● **Activity**
Only one stretch of the data below is needed. Output the lines from the one with "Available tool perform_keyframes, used" up to and including the one with "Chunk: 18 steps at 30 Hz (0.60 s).", exactly as they stand.

● **The data**
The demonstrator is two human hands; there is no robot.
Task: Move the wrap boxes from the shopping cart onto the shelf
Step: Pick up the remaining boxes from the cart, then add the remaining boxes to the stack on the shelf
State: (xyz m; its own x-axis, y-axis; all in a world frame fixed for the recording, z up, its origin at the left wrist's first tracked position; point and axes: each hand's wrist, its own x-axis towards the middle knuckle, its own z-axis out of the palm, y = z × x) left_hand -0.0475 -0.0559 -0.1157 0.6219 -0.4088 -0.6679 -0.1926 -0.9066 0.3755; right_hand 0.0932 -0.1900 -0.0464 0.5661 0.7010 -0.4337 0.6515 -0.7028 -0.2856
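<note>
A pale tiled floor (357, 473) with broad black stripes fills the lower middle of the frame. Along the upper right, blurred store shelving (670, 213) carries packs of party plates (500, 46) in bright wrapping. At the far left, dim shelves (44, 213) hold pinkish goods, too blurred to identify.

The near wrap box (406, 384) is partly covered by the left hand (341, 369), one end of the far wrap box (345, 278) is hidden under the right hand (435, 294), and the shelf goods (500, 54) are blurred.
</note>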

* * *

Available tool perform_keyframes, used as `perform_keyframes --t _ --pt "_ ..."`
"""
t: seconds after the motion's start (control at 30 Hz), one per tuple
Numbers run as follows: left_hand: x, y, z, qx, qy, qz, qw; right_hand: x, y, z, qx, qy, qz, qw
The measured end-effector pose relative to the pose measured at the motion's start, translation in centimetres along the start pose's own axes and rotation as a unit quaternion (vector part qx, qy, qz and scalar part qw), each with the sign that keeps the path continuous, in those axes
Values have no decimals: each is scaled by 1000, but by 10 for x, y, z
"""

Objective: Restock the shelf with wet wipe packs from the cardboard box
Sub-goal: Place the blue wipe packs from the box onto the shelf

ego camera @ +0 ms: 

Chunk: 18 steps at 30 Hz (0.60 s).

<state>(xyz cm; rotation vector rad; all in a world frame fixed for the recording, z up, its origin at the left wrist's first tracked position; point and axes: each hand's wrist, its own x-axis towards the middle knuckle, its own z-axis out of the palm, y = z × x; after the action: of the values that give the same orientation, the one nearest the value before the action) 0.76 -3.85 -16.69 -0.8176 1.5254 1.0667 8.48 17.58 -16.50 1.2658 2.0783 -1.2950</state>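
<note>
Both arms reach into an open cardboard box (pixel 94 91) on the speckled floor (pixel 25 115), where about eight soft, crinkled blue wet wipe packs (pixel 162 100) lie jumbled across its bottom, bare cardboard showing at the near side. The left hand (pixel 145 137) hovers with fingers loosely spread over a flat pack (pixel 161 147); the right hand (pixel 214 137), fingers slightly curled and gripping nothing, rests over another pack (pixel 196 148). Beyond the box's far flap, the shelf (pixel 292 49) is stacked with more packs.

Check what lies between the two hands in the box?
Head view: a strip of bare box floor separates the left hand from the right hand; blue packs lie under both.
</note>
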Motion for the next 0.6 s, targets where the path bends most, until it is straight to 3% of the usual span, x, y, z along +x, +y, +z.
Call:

● **Response**
Available tool perform_keyframes, used as `perform_keyframes --t _ --pt "_ ..."`
"""
t: seconds after the motion's start (control at 30 Hz), one per tuple
Numbers run as follows: left_hand: x, y, z, qx, qy, qz, qw; right_hand: x, y, z, qx, qy, qz, qw
The measured end-effector pose relative to the pose measured at the motion's start, translation in centimetres along the start pose's own axes and rotation as a unit quaternion (vector part qx, qy, qz and scalar part qw), each with the sign that keeps the path continuous, in those axes
Values have no decimals: each is scaled by 1000, but by 10 for x, y, z
"""

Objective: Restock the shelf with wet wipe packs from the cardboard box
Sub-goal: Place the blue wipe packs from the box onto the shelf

ego camera @ +0 ms: 

Chunk: 18 steps at 30 Hz (0.60 s).

What needed an answer now has one.